### PROMPT
Go through the data and copy every line in which "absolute" appears.

### DATASET EXTRACT
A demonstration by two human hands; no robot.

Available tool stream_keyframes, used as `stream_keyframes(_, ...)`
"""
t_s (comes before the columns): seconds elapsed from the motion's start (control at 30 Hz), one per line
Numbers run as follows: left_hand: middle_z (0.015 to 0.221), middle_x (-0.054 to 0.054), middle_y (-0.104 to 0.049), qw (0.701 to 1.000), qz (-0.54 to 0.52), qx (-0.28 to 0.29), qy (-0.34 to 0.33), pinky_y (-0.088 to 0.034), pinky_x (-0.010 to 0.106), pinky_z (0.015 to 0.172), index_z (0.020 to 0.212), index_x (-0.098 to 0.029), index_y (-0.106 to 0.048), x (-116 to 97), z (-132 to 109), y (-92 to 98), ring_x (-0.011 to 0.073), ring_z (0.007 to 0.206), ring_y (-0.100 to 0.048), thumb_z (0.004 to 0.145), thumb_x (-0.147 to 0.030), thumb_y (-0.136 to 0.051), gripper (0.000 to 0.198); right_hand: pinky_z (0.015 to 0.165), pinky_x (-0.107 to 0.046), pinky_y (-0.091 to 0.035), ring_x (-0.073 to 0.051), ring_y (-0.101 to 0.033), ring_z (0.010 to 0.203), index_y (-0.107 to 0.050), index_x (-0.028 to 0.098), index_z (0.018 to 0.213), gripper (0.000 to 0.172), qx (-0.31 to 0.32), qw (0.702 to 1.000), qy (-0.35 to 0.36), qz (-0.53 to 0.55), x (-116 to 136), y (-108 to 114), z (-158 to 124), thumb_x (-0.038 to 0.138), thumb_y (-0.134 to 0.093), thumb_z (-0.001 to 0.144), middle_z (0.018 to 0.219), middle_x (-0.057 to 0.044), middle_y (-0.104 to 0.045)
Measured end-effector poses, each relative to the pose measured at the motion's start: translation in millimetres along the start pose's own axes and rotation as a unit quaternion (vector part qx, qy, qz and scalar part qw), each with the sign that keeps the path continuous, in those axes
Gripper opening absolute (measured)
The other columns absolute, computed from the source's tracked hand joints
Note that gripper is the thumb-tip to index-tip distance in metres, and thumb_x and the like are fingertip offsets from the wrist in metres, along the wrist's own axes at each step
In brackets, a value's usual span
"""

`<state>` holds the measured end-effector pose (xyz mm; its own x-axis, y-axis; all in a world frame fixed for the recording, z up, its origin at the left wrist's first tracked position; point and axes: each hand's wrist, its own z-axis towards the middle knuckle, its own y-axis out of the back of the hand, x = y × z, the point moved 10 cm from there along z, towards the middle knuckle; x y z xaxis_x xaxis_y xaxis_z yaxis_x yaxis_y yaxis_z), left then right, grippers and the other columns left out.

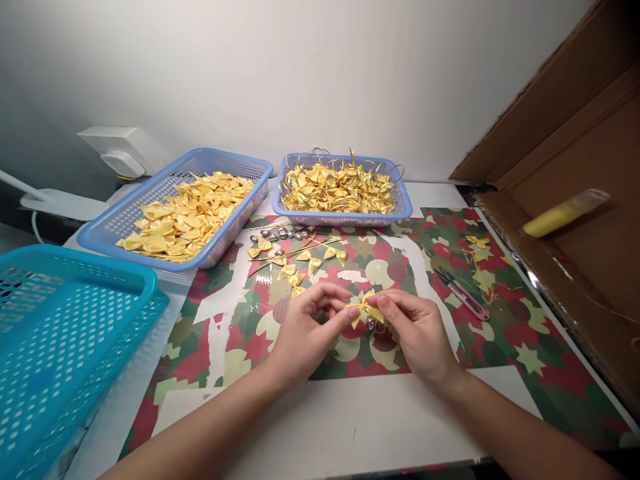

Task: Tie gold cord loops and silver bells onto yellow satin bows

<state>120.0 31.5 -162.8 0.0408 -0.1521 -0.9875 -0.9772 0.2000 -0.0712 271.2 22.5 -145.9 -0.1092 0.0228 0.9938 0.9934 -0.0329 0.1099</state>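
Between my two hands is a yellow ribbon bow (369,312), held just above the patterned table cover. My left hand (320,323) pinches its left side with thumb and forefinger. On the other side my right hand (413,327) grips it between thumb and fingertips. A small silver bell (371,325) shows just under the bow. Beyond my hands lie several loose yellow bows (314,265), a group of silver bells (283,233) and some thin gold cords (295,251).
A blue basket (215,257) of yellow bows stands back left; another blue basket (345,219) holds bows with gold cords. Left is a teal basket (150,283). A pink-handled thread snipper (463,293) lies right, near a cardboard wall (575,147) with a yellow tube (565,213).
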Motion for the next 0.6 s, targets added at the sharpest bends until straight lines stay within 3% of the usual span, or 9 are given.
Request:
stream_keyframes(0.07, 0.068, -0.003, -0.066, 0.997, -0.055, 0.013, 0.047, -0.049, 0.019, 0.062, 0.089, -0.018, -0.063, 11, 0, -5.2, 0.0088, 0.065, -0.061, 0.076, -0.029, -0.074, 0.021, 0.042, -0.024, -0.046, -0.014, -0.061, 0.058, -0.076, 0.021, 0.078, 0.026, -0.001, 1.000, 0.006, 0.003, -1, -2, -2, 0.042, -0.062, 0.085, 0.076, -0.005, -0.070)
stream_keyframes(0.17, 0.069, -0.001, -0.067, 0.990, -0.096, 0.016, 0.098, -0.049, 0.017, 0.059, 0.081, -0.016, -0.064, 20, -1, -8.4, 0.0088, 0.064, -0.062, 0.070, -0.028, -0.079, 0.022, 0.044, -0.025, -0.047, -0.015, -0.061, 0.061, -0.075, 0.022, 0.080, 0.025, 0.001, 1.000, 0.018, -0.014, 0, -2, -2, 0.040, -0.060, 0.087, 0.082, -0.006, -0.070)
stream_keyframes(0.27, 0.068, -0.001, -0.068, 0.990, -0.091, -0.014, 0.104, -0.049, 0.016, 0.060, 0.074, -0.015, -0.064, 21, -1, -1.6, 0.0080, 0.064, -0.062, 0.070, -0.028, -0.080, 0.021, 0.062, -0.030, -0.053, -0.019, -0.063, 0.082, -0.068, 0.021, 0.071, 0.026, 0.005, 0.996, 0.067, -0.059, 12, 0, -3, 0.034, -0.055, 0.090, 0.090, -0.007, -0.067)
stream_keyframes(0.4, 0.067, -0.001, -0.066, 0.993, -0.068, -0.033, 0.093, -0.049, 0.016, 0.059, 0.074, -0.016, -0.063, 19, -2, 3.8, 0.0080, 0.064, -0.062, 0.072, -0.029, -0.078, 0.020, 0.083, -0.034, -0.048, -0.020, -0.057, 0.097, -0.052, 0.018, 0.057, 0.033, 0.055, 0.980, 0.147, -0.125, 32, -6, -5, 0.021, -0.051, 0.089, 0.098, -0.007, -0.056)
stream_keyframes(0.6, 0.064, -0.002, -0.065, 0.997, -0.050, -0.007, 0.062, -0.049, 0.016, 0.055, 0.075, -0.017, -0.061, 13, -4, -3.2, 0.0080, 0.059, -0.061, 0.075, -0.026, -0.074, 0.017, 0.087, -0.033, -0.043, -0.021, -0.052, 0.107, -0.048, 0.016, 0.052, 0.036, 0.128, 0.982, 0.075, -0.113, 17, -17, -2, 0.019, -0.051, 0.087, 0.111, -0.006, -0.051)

### REPLY TO THE TASK
Gripper opening absolute (measured)
The other columns absolute, computed from the source's tracked hand joints

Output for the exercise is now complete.